TV estatal do Irã nega libertação de mulher condenada ao apedrejamento

Atualizado em 10/12/2010 às 08:12, por Redação Portal IMPRENSA.

A TV estatal iraniana Press TV negou a notícia de que Sakineh Mohammadi Ashtiani, condenada ao apedrejamento por adultério, tenha sido libertada. Segundo informações da France Presse, o Comitê Internacional Contra o Apedrejamento e a Pena de Morte (Icas), sediado na Alemanha, havia a libertação de Sakineh na última quinta (09).

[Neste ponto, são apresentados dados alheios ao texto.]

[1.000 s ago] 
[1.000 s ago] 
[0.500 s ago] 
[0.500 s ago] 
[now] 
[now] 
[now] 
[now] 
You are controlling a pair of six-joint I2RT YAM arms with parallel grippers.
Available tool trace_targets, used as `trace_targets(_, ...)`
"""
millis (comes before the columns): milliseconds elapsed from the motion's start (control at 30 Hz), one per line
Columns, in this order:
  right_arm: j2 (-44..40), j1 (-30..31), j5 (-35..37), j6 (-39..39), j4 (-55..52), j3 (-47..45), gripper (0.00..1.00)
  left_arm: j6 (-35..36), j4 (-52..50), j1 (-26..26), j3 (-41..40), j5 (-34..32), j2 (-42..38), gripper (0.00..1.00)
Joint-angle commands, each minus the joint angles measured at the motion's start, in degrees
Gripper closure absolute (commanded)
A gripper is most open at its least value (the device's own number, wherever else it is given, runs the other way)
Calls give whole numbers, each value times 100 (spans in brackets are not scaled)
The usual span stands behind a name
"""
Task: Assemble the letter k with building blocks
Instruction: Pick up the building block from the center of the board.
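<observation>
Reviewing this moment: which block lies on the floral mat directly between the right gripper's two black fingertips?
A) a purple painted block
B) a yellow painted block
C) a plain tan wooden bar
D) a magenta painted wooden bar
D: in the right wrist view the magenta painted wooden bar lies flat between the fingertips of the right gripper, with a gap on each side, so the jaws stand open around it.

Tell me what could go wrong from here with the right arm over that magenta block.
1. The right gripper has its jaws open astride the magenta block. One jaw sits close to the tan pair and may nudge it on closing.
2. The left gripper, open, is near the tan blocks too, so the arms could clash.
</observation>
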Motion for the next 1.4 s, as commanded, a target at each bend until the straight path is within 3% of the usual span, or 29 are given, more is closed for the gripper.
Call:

Segundo a emissora do Irã, a divulgação do Icas teria sido feita baseada em fotos de uma mulher em frente à residência de Sakineh. O canal afirma, ainda, que realizou filmagens para a reconstituição do caso, e recebeu autorização da Justiça para levar a iraniana ao local onde teria acontecido o crime.

As imagens da mulher identificada como Sakineh foram feitas por uma equipe da Press TV entre os dias 4 e 5 de dezembro. Durante o vídeo - que será pelo canal nesta sexta (10), no programa "Iran Today" -, a iraniana volta a confessar sua culpa na morte do marido.

A condenação da iraniana ganhou repercussão mundial. O presidente Luiz Inácio Lula da Silva ofereceu asilo à mulher, no final de julho, e a primeira-dama da França, Carla Bruni, defendeu publicamente Sakineh, gerando críticas de parte da imprensa do Irã que chegou a chamá-la de "prostituta" e "imoral". A sentença de apedrejamento foi suspensa, mas não cancelada pela Suprema Corte do país.

Além de divulgar a notícia da libertação de Sakineh, o Icas informou que o filho dela, Sajjad Ghaderzadeh, também estaria em liberdade. Ghaderzadeh foi detido junto com o advogado da família, Houtan Kian, e outros dois jornalistas alemães em outubro. Os dois iranianos concediam uma entrevista aos repórteres, apoiados pela coordenadora do Icas, Mina Ahadi, que fazia a tradução por telefone.